Work instruction. The listing must be copied out in full and exactly; no images go with it.

Recorded information.
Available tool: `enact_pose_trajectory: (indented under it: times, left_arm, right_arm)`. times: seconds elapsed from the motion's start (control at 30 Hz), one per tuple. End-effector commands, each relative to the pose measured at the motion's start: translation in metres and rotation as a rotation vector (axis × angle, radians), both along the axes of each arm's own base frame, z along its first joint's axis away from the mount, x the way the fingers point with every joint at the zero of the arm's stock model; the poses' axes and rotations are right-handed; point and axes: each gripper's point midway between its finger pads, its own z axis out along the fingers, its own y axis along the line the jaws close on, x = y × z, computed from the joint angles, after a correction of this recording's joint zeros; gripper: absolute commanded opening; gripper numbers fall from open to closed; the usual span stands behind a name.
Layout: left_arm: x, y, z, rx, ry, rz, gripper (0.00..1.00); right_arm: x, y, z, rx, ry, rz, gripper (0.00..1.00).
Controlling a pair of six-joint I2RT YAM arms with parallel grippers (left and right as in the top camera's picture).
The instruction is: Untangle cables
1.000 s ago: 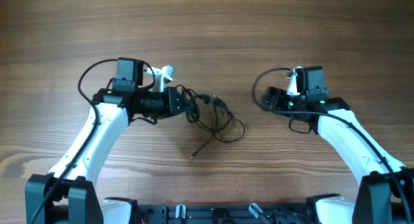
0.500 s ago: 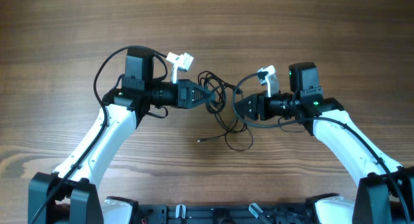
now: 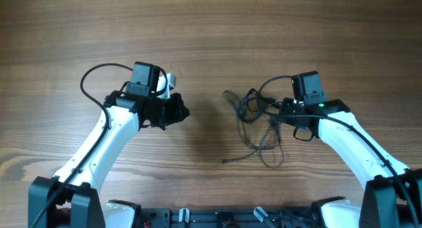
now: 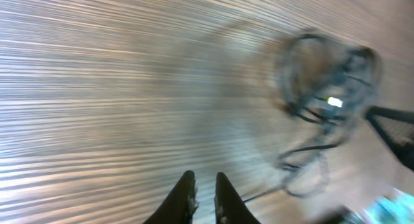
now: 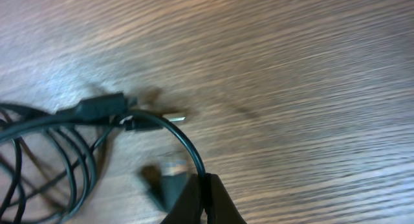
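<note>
From above, the cables (image 3: 254, 113) sit as one dark bunch right of the middle of the table (image 3: 211, 30), well clear of every edge, with a loose loop and one tail trailing toward the near edge. The right gripper (image 3: 278, 111) is at the bunch's right side, and the left gripper (image 3: 181, 111) is well apart from it, on the left. I'd worry that pulling from one side only will drag the whole bunch along or cinch the knot, since nothing anchors the other end. In the left wrist view, blurred, the left gripper (image 4: 204, 193) has its jaws a sliver apart with nothing between them, and the cables (image 4: 323, 107) are a smeared tangle of rings far ahead. In the right wrist view the right gripper (image 5: 204, 190) is pinched together on a single thin strand of the cables (image 5: 77, 114). That grip is at the very tips, so the strand may slip out. Several parallel loops fan off to the left, and a plug (image 5: 155, 123) with a bare metal tip lies on the wood.
</note>
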Motion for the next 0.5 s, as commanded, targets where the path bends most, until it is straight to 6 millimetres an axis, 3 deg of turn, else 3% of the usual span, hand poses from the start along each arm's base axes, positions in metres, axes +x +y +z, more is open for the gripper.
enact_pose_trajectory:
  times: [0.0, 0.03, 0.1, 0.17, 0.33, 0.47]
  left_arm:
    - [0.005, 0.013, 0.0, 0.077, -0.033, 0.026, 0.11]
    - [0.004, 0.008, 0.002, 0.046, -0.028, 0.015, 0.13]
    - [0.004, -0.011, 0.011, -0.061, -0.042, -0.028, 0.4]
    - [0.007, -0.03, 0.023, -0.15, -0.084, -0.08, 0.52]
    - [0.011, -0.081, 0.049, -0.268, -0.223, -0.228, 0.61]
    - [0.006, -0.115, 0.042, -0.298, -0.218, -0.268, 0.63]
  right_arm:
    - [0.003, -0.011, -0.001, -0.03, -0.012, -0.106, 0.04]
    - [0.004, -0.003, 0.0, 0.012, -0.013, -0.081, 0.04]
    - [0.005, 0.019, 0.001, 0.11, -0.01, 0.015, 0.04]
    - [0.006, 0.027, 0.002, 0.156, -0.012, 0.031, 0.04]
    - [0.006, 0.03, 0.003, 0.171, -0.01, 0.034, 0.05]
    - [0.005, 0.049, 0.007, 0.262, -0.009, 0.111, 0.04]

Task answer.
Available tool: `enact_pose_trajectory: (indented under it: times, left_arm, right_arm)`. times: seconds elapsed from the motion's start (control at 30 Hz), one per tuple. End-effector commands, each relative to the pose measured at the motion's start: translation in metres and rotation as a rotation vector (axis × angle, radians), both along the axes of each arm's own base frame, z along its first joint's axis away from the mount, x the way the fingers point with every joint at the zero of the arm's stock model; the poses' axes and rotations are right-handed; point and axes: each gripper's point midway between its finger pads, its own z axis out along the fingers, its own y axis along the line the jaws close on, x = y × z, computed from the joint angles, after a correction of this recording's joint zeros; gripper: absolute commanded opening; gripper numbers fall from open to closed; the usual span stands behind a name.
Layout: left_arm: x, y, z, rx, ry, rz, gripper (0.00..1.00); right_arm: x, y, z, rx, ry, rz, gripper (0.00..1.00).
Controlling a pair of six-joint I2RT YAM arms with parallel grippers (left and right as in the top camera's picture).
The instruction is: Untangle cables
1.000 s ago: 
0.500 s ago: 
now: 
now: 
now: 
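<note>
From above, the cables (image 3: 254, 113) sit as one dark bunch right of the middle of the table (image 3: 211, 30), well clear of every edge, with a loose loop and one tail trailing toward the near edge. The right gripper (image 3: 278, 111) is at the bunch's right side, and the left gripper (image 3: 181, 111) is well apart from it, on the left. I'd worry that pulling from one side only will drag the whole bunch along or cinch the knot, since nothing anchors the other end. In the left wrist view, blurred, the left gripper (image 4: 204, 193) has its jaws a sliver apart with nothing between them, and the cables (image 4: 323, 107) are a smeared tangle of rings far ahead. In the right wrist view the right gripper (image 5: 204, 190) is pinched together on a single thin strand of the cables (image 5: 77, 114). That grip is at the very tips, so the strand may slip out. Several parallel loops fan off to the left, and a plug (image 5: 155, 123) with a bare metal tip lies on the wood.
</note>
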Motion for the next 0.5 s, as commanded, targets where the path bends most, until it is straight to 6 millimetres an axis, 3 deg of turn, else 3% of the usual span, hand poses from the start along each arm's base axes, positions in metres, axes +x +y +z, more is open for the gripper.
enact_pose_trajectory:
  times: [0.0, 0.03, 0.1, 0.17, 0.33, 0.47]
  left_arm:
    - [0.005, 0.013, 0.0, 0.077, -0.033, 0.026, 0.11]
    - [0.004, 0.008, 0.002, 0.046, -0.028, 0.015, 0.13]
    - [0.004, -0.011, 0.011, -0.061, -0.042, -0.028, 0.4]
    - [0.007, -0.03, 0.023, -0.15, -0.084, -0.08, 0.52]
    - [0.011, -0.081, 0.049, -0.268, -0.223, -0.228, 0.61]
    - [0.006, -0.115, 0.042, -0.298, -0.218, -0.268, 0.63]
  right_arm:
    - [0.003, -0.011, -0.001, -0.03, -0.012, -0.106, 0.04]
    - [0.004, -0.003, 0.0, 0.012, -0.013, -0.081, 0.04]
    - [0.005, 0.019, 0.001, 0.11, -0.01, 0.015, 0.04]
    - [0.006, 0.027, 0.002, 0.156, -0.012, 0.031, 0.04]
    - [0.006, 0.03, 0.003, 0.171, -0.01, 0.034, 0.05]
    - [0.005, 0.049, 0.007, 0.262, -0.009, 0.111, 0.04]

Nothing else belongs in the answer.